Soutenu dans le cadre de la deuxième Campagne de levée de fonds*, le projet PlasmaMedX s’inscrit dans ce nouveau champ de recherche très novateur et propose d’élaborer de nouvelles thérapies pour répondre aux grands enjeux de santé publique. Hébergé par le Laboratoire de Physique des Plasmas de l’École polytechnique, ce projet fait appel aux compétences de physiciens des plasmas, de biologistes mais également de médecins qui travaillent à la fois sur les aspects cliniques et sur des questions plus fondamentales. Alors que les applications de la médecine plasma sont multiples (dermatologie, hématologie, chirurgie dentaire, traitement de certaines tumeurs), l’équipe d’Antoine Rousseau mène ses recherches selon deux grands axes.

Un axe dermatologie 

Le projet PlasmaMedX vise à tester in et ex vivo les effets des plasmas froids sur la réparation des tissus derme et épiderme afin de permettre une cicatrisation et une désinfection des plaies, une amélioration de la réparation tissulaire ou encore une reconstruction de la peau après des brûlures sévères. À moyen terme, ces recherches qui portent déjà leurs fruits pourront être étendues à d’autres champs applicatifs comme la cosmétologie (taches cutanées, acné, rides…). « En collaboration avec l’hôpital d’instruction des armées Percy, nous avons conduit une recherche à caractère fondamental et nous avons pu mettre en évidence le rôle très positif des plasmas froids sur la cicatrisation cutanée. Nous souhaitons poursuivre nos recherches dans le domaine de la dermatologie en nous attaquant au problème des plaies chroniques infectées », explique Antoine Rousseau.

Un axe thérapeutique anticancéreuse ou oncologie 

Alors que des études ont récemment montré de potentiels effets positifs des plasmas froids pour réduire certaines tumeurs, voire empêcher leurs récidives, le projet PlasmaMedX propose d’étudier ces propriétés anti-tumorales.  

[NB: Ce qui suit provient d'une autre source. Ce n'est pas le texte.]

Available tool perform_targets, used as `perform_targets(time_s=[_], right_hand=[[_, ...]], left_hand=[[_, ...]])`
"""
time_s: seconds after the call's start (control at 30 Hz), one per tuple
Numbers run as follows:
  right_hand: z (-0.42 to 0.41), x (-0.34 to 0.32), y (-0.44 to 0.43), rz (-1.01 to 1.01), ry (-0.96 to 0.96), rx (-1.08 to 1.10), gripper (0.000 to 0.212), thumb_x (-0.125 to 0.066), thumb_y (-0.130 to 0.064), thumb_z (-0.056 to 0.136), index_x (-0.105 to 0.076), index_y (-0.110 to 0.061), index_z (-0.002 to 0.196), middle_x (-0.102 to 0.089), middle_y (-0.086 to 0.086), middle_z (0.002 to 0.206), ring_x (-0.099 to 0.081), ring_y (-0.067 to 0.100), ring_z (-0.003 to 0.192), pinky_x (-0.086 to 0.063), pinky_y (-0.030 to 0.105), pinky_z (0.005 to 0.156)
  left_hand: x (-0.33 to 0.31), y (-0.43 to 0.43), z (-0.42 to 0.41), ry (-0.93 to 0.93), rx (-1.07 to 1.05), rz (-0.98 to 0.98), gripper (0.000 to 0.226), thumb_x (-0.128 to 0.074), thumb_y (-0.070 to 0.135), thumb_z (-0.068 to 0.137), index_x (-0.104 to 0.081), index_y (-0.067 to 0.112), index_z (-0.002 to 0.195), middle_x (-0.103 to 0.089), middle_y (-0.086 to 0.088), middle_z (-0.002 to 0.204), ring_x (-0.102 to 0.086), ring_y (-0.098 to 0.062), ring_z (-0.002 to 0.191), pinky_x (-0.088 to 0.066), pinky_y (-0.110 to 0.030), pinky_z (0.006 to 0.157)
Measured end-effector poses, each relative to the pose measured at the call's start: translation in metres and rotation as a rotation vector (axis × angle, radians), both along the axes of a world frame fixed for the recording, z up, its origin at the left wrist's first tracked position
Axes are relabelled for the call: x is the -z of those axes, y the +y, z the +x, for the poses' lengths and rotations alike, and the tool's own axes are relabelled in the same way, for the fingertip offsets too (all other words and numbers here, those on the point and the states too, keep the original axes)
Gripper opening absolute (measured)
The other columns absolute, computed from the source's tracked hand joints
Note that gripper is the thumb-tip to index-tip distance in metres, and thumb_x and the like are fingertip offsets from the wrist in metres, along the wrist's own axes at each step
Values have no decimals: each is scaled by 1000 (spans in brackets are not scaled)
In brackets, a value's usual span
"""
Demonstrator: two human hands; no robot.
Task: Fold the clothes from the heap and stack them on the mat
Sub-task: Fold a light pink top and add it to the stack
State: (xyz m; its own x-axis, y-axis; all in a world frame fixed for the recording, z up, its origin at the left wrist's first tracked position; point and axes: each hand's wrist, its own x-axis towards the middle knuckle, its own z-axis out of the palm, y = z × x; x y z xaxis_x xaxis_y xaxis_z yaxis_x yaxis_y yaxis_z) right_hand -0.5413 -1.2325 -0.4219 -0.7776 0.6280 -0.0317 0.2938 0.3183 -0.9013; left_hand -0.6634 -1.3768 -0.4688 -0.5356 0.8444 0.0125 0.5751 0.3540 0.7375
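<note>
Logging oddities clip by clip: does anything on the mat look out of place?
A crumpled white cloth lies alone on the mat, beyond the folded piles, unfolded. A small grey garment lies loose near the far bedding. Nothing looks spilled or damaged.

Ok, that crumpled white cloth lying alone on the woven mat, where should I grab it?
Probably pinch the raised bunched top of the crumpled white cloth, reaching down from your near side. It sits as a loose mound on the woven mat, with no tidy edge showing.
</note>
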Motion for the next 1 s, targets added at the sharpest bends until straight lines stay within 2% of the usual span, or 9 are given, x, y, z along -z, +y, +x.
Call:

« Pour mener à bien nos recherches, nous devons développer des sources à plasmas dédiées, c’est-à-dire des dispositifs de haute technologie pour produire des plasmas et contrôler précisément la quantité d’énergie électrique et les espèces réactives qu’ils produiront en vue de traitements sur des tissus vivants. Nous devons également caractériser ces sources afin de pouvoir utiliser les plasmas froids pour des applications biomédicales en collaboration avec les hôpitaux. En effet, le développement de partenariats et de collaborations est essentiel pour mener une recherche transdisciplinaire impliquant médecins, biologistes et physiciens », poursuit Antoine Rousseau. « Dans les prochains mois, nous allons poursuivre nos recherches, notamment en dermatologie. À plus long terme, nous souhaitons étudier les effets des plasmas froids sur la réparation des tissus après une radiothérapie, tissus qui sont particulièrement endommagés », conclut-il.

Grâce à l’expertise reconnue de ses chercheurs dans le domaine des plasmas, l’École polytechnique entend donc devenir un leader incontournable de la médecine plasma qui, bien que très récente, apparaît comme la médecine du futur.